So I made a decision. I probably started it a week ago. I decided that instead of focusing on photos where I looked good, I would make it a point to take and post photos whenever I was feeling particularly happy or joyous. Photos that my future daughters could look back on and think " mom is awesome. Look at how strong, uninhibited, and beautiful she is. She is completely free and filled with life."

I've made it a point to only post real, authentic photos for the last week. And let me tell you, it's made a huge, huge difference in how I see and listen to myself.

This was the first photo I took with this new mindset. To me it marks a minor shift in my life. It's not big enough to call it a turning's more like one of those places where the road adds another lane and then that lane slowly veers off by a small degree to begin with but ultimately takes you to a different place. This is my slowly veering. From now on I'm not going to see myself in terms of how I look to myself from the flipped side of my camera phone. The things I want to remember are feelings. The feeling I have when I wake up in the morning and see a 6 inch layer of fluffy snow on the ground, or when I laugh so hard playing Cards Against Humanity with my friends that I can't breathe, or when I start photo-bombing politicians at events, or even when my friend and I are dancing and doing the moonwalk through the ice cream aisle at the grocery store. These are the moments when I feel giddy and the most like myself. And these are the moments I want to preserve not only for others to view later, but for me to view in the not too distant future when I maybe need to be reminded about what's important in life and who I am. Because the me in these photos is real, and it is me, unedited and uninhibited. And I am strong, and that strength gives me life and a beauty no filter ever could.

Sunday, March 16, 2014

Midnight Thoughts for a Sunday Evening

I've had lots of thoughts swirling around in my brain recently and I've wanted to get them out. So once again, we engage in list making, though this list may be annotated :)

I got a tattoo recently
It's a small treble clef that's about two inches behind my left ear. I will post a picture as soon as I take a good one. It has personal significance to me as well as to my relationship with God. While I was raised to be very anti-tattoo (and I oddly enough still am anti-tattoo in a vast majority of cases; how's that for hypocritical for you?) I mulled over it for roughly 3 months before I pulled the trigger, and I love it. While reactions have varied and I've allowed myself to feel saddened or guilty because of people's reactions, I've yet to feel guilty about the actual tattoo. Which is good, because it's obviously here to stay.

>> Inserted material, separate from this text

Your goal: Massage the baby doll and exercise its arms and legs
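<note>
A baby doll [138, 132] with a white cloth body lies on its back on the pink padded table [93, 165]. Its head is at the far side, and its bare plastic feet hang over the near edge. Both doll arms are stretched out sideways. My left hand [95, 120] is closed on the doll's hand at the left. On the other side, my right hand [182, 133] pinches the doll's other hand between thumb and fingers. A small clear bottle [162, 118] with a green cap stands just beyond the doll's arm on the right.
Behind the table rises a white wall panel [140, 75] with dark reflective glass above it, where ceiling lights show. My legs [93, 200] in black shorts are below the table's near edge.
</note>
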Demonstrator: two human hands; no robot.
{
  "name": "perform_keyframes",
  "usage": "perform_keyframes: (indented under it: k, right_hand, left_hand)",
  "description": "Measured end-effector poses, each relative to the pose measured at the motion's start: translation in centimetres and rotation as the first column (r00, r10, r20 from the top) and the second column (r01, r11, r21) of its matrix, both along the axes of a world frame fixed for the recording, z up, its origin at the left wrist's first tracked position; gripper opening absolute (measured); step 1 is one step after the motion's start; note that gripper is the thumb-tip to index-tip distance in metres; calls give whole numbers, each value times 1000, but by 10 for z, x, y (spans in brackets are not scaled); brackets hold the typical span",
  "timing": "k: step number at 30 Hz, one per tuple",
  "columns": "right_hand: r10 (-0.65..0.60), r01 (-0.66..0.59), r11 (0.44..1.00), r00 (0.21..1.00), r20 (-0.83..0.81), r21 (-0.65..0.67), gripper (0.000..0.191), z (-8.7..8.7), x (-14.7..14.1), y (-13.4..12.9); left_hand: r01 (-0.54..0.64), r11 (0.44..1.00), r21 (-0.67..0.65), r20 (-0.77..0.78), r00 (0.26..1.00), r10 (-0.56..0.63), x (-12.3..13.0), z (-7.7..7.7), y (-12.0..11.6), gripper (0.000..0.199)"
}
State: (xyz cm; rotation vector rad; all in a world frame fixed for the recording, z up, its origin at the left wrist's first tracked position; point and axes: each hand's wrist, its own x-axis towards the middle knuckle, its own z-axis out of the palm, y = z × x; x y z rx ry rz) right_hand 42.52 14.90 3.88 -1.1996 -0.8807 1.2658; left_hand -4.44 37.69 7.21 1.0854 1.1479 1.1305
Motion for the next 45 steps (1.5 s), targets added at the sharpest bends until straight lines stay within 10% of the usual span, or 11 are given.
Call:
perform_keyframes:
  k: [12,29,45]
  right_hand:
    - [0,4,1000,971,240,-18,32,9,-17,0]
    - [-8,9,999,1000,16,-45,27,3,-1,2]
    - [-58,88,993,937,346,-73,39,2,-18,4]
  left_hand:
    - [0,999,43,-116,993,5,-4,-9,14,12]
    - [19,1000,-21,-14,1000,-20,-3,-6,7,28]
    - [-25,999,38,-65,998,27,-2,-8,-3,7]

I'm an extrovert - except when I'm outside
I love being outside in nature. If you follow me on Facebook or Instagram you'll know that I feel like nature is God's love note to his children, and I never feel closer to him than I do when I'm outside. Also, if you know me at all, you know I LOVE people and am basically your textbook extrovert and dislike do anything by myself. However, the exception to that is being out in nature. I. Love. Nature. And I could spend hours in it by myself, just communing with Heavenly Father.

Modestly has been on my mind the last few weeks
Like, a lot. Again, modesty was a big thing for me while I was growing up. And while my idea of what modesty is has evolved and taken on different connotations, I still feel very strongly about its importance in society and in shaping both young men and women. And don't worry, I will most likely write a blog on this topic in the upcoming future (because I know we're all looking forward to another modesty discussion ;) )

Cutting people out of your life
My sister has spoken with me often about people who are in your "sphere of influence." I think it's something like roughly 10 people who are closest to you and have the power to influence you. I've been wrestling some pretty big spiritual and personal demons lately, and I've contemplated cutting people out of that sphere who cause me to question things that, up until now, I've taken for granted and received comfort from in my life. But I realized that doing so would just be avoiding the problem. If I'm not comfortable questioning things I consider to be truths, then I probably don't believe in them strongly enough to base a life off of.

Taking time off
I committed today to take time off. And not just "I'm shirking responsibilities and going out with friends spontaneously" time off. I'm committing to sit down for at least an hour once a week and read a book, watch a documentary, or just do something during which I am NOT ALLOWED to do anything else. This may sound simple, but seriously, I have the hardest time focusing on one thing and one thing only. Because of this, I find my ability to relax, think things through, and process information is decreasing. I am not okay with this, for reasons I think should be obvious. And actually, I think this is something everyone should strive to do in their lives. Basically just force themselves to stop for a second. We live such hectic lives nowadays, we take on so many projects and want to accomplish so much. What we don't realize is the frenetic pace that we plot can actually be detrimental to our overall productivity and happiness.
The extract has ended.